Desde que foi criado em 1º de novembro de 1961, o município de Piên (80 quilômetros de Curitiba) vive baseado numa economia essencialmente agrícola. As plantações de fumo e as pequenas roças de milho e feijão garantem a sobrevivência de 90% da população, que, segundo dados da prefeitura municipal, é formada por 12 mil habitantes e que, pelo Instituto Brasileiro de Geografia e Estatística (IBGE), totaliza 9 mil moradores. Com a chegada da Tafisa, os moradores apostam em uma virada econômica.

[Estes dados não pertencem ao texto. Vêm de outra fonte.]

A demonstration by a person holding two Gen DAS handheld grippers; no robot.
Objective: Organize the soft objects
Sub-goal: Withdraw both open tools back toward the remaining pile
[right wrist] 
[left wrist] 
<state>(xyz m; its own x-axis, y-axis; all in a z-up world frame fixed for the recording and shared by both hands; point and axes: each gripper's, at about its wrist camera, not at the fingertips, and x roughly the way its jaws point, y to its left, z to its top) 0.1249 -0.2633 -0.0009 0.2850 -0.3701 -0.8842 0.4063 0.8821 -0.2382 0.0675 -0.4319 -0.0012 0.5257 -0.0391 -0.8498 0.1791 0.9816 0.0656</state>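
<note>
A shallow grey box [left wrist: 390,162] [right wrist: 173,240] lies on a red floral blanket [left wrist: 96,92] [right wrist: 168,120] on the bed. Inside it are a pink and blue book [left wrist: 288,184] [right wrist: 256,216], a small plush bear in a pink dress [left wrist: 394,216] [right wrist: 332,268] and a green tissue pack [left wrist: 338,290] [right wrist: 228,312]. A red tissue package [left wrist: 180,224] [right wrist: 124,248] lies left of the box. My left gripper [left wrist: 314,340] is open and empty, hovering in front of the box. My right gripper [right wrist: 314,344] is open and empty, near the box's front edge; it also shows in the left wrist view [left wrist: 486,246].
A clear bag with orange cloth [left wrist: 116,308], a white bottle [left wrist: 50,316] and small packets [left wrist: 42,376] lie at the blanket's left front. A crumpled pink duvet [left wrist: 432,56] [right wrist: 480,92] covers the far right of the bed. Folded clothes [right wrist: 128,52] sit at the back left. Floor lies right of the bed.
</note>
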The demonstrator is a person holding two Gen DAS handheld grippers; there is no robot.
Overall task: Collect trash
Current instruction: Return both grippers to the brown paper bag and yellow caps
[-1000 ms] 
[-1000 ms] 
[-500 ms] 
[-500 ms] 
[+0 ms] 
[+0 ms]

O tamanho e o potencial da Tafisa se sobressaem no meio de um município pequeno e pacato, onde 60% da população vive na zona rural e o restante tem como fonte de renda o comércio e algumas pequenas indústrias instaladas. Até a chegada do grupo português, reinava sozinha como maior indústria da cidade a Famosul, que produz móveis para o mercado nacional. A Famosul é responsável pela geração de 300 empregos, número equivalente ao que a Tafisa está gerando neste começo de atividade.
O tesoureiro da prefeitura de Piên, Raulino Sales de Oliveira, fica satisfeito quando faz os cálculos do aumento de arrecadação tributária que a Tafisa vai provocar. ‘‘A partir do próximo ano já começamos a aumentar nossa arrecadação, porque haverá o recolhimento indireto de ICMS (Imposto sobre Circulação de Mercadorias e Serviços)’’, diz Oliveira.
A Tafisa obteve a dilação por quatro anos no prazo para recolhimento de ICMS. Piên arrecada uma média R$ 180 mil ao mês, sendo que o Fundo de Participação dos Municípios (FPM) corresponde a 60% deste total. (C.M.)